RYAN NEWMAN – Hoping To ‘Filter’ Out Team’s Bad Racing Luck at Daytona

KANNAPOLIS, N.C. (Feb. 8, 2011) – To say that restrictor-plate racing has been the Achilles’ heel for Ryan Newman and his No. 39 Stewart-Haas Racing (SHR) team is without a doubt an understatement.

For Newman, it’s been an ongoing series of “wrong-place-at-the-wrong-time” incidents at both superspeedways on the circuit since joining SHR in 2009. In fact, over the past two seasons, the South Bend, Ind., native and his No. 39 Chevrolet have become the poster child for rotten luck and hard crashes at the high-speed racetracks at Daytona (Fla.) International Speedway and Talladega (Ala.) Superspeedway.

It’s just bad racing luck, Newman says. Good thing for Newman and his No. 39 team that luck can change.

As Newman & Co., prepares for its third go-round at Daytona Speedweeks, there is confidence that this year’s February outing to the famed “World Center of Racing” will be the charm.

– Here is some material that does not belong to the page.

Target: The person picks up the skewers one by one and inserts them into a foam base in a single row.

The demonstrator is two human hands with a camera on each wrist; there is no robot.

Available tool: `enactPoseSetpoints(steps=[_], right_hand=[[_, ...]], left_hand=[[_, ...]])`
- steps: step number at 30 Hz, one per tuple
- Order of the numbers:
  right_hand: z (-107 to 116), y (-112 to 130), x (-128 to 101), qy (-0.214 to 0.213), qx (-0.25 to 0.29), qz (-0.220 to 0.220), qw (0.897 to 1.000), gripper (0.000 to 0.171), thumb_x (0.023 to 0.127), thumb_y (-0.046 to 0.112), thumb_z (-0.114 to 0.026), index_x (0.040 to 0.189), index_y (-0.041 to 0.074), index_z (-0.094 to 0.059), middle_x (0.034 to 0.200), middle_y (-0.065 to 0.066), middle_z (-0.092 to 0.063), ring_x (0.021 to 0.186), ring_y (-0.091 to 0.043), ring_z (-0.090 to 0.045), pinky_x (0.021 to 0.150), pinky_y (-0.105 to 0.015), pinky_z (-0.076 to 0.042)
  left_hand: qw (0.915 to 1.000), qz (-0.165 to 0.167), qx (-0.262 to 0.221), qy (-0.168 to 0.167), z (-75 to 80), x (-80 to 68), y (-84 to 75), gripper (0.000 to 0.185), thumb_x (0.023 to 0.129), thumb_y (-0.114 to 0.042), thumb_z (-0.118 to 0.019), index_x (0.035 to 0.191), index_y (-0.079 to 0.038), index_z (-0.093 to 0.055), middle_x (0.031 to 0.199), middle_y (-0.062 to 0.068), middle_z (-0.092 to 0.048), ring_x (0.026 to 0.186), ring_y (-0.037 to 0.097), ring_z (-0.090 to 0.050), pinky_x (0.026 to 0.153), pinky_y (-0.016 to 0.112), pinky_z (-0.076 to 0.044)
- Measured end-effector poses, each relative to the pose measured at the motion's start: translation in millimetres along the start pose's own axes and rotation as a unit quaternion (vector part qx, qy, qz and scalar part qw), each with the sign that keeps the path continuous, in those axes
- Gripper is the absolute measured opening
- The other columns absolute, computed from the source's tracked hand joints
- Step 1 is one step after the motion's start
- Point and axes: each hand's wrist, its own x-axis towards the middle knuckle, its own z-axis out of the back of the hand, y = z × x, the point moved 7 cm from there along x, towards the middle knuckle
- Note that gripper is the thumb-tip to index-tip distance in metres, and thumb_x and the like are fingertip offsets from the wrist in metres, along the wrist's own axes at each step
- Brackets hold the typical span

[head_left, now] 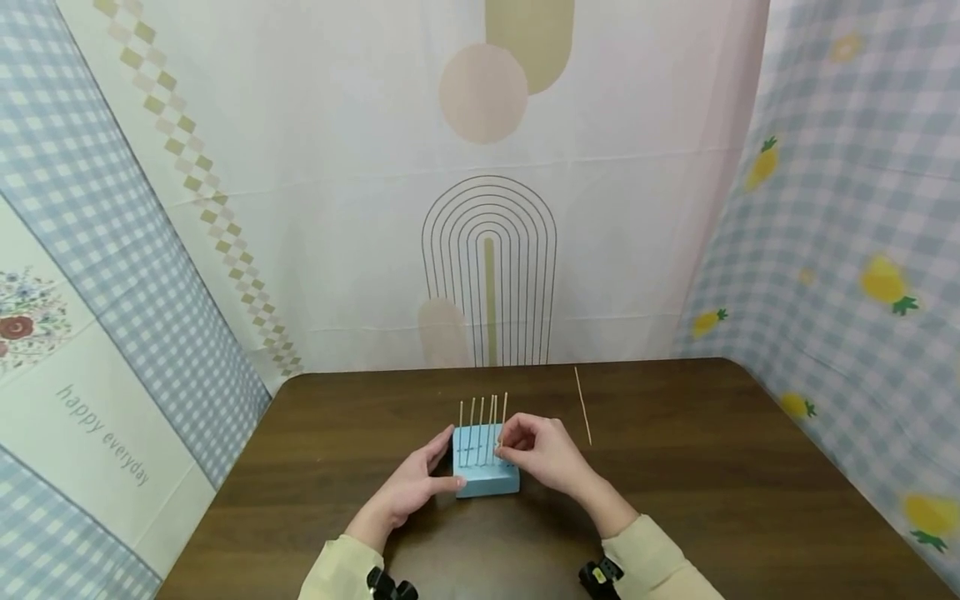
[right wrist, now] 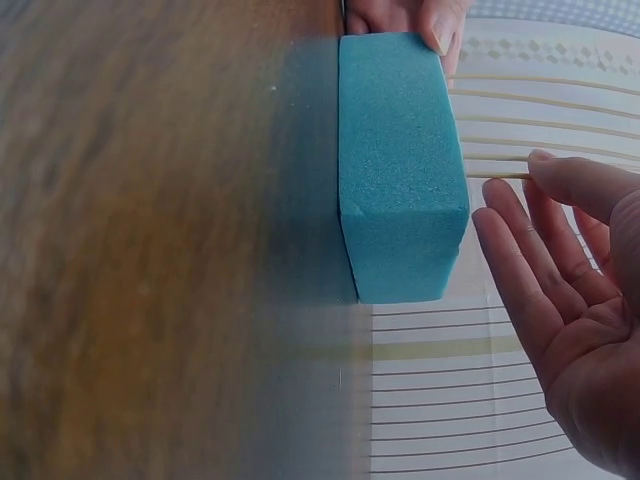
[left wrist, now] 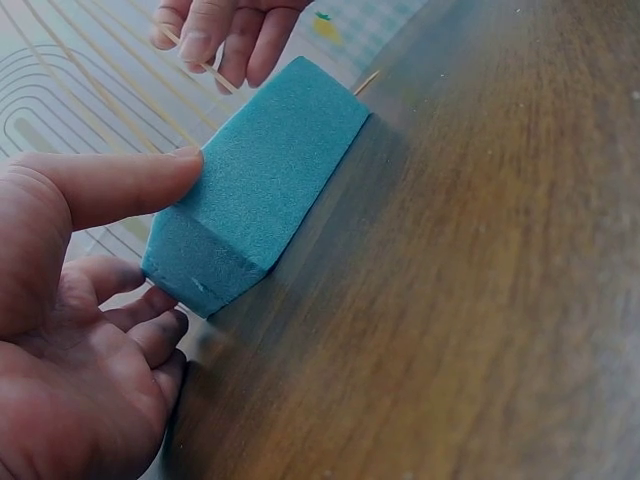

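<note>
A light blue foam block (head_left: 487, 486) lies on the table, with several thin wooden sticks (head_left: 461, 417) standing up in a row from its top. My left hand (head_left: 411, 483) holds the block at its left end, thumb along the near upper edge and fingers round the left side. At the block's right end, my right hand (head_left: 551, 454) pinches a wooden stick (right wrist: 490, 176) between thumb and fingertips, low down near the top face. That stick rises upright above the fingers in the head view. Its bottom end meets the block in the right wrist view.
One loose wooden stick (head_left: 582, 408) lies on the dark brown wooden table (head_left: 712, 467), right of and beyond the block. A patterned cloth (head_left: 360, 250) hangs behind the table, and checked cloths (head_left: 847, 208) hang at both sides.
</note>
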Motion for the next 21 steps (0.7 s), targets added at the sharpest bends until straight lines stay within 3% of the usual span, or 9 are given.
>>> enactPoseSetpoints(steps=[21], right_hand=[[-4.5, -4.1, 0.3, 0.022, -0.004, -0.031, 0.999, 0.017, 0.093, 0.007, -0.084, 0.094, 0.015, -0.069, 0.091, 0.004, -0.073, 0.081, -0.013, -0.068, 0.075, -0.027, -0.059]], left_hand=[[1.0000, 0.004, 0.008, 0.005, 1.2, -0.1, 1.6, 0.096, 0.093, -0.015, -0.083, 0.170, -0.004, -0.027, 0.174, 0.020, -0.024, 0.161, 0.038, -0.022, 0.127, 0.057, -0.020]])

So it seems somewhat appropriate that the team kicks off Speedweeks with WIX Filters on board the No. 39 Chevrolet Impala as the primary sponsor for Saturday night’s Budweiser Shootout. The team will definitely appreciate the help from WIX as it works to “filter” out all the bad luck it has endured at Daytona and turn its racing luck around.

Of course, Daytona hasn’t been all bad for Newman during his first nine years in the NASCAR Sprint Cup Series. In fact, Newman has tasted victory at Daytona and celebrated in the sport’s most famous victory lane on three different occasions.

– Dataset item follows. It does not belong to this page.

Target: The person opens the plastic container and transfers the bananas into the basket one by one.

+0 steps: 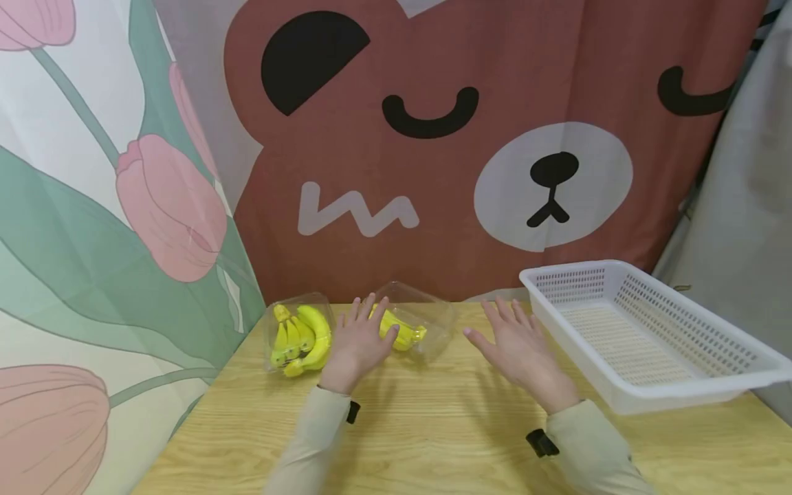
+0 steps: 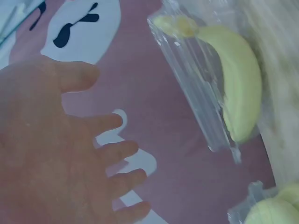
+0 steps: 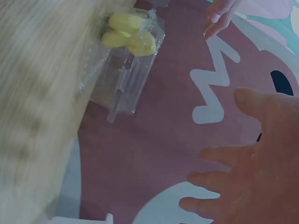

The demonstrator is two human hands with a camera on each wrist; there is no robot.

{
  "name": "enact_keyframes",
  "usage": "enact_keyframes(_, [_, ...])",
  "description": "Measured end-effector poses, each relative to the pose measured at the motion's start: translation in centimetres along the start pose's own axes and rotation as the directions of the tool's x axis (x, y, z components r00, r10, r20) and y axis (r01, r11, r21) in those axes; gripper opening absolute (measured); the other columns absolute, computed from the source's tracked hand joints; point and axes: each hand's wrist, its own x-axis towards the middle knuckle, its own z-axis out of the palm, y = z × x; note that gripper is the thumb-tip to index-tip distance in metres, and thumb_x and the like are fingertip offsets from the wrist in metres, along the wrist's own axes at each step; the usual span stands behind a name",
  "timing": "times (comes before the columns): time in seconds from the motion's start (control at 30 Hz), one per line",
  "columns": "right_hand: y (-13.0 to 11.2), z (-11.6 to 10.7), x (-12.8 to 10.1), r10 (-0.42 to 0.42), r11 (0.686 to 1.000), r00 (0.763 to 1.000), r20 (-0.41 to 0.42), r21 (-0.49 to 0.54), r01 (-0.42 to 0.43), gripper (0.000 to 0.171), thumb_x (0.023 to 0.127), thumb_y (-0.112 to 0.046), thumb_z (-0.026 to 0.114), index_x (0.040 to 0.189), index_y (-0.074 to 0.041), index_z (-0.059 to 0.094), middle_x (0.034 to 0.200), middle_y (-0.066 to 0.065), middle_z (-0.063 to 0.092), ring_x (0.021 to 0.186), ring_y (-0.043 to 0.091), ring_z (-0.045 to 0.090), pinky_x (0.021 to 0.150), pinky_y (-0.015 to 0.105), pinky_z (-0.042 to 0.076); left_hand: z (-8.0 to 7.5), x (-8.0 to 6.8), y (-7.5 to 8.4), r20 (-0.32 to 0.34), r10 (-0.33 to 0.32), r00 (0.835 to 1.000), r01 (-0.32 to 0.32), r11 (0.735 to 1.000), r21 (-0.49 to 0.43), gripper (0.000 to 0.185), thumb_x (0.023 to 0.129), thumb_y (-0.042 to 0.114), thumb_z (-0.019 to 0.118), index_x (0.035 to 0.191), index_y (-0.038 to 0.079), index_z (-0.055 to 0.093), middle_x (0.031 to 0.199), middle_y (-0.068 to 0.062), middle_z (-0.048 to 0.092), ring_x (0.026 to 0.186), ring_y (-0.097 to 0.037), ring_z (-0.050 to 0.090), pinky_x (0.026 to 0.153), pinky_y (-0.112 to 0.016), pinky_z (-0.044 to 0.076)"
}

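My left hand point(image 1: 355, 347) hovers with fingers spread and holds nothing. In the head view it partly covers a clear plastic box point(image 1: 436, 323) with yellow bananas point(image 1: 405, 335) in it. Left of that hand stands another clear plastic box point(image 1: 269, 350), containing a small banana bunch point(image 1: 291, 337) and a larger curved banana point(image 1: 318, 337). My right hand point(image 1: 522, 354) is raised between the second box and a white basket point(image 1: 625, 388), its fingers extended and holding nothing. The left wrist view shows a banana point(image 2: 243, 88) inside clear plastic; the right wrist view shows yellow bananas point(image 3: 128, 35) in a box.
The white basket has perforated sides and stands on the right of the wooden table point(image 1: 408, 440). A curtain with a bear face point(image 1: 445, 206) hangs behind the table's far edge. A tulip-print curtain point(image 1: 80, 261) hangs along the left side.
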Motion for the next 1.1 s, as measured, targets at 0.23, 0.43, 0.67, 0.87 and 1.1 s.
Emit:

Before joining the full-time ranks of the Cup Series, Newman earned his first win at Daytona in the ARCA Series in 2001. In his first-ever outing at the high-banked superspeedway, Newman started 11th and led the final 12 laps of the 80-lap event to win by more than two-tenths of a second.

Three years later, in 2004, Newman scored his only IROC Series victory at Daytona.

And then three years ago, in 2008, Newman celebrated the greatest moment of his racing career at the historic 2.5-mile oval. On that February evening, Newman achieved a lifelong dream when he stole the lead on the backstretch on the final lap of the season-opening race. He never looked back, winning the 50th Running of the Daytona 500.

It is that victory that earned Newman his berth in Saturday night’s Budweiser Shootout.

There’s no doubt Newman knows what it takes to win at Daytona. But, as Newman says, the driver and the team only control a very small part of what the outcome will be at the 2.5-mile layout. A lot of what it takes to win at Daytona is pure racing luck, and Newman and his No. 39 WIX Filters team just need a little help to “filter” out all that bad luck to make room for the good.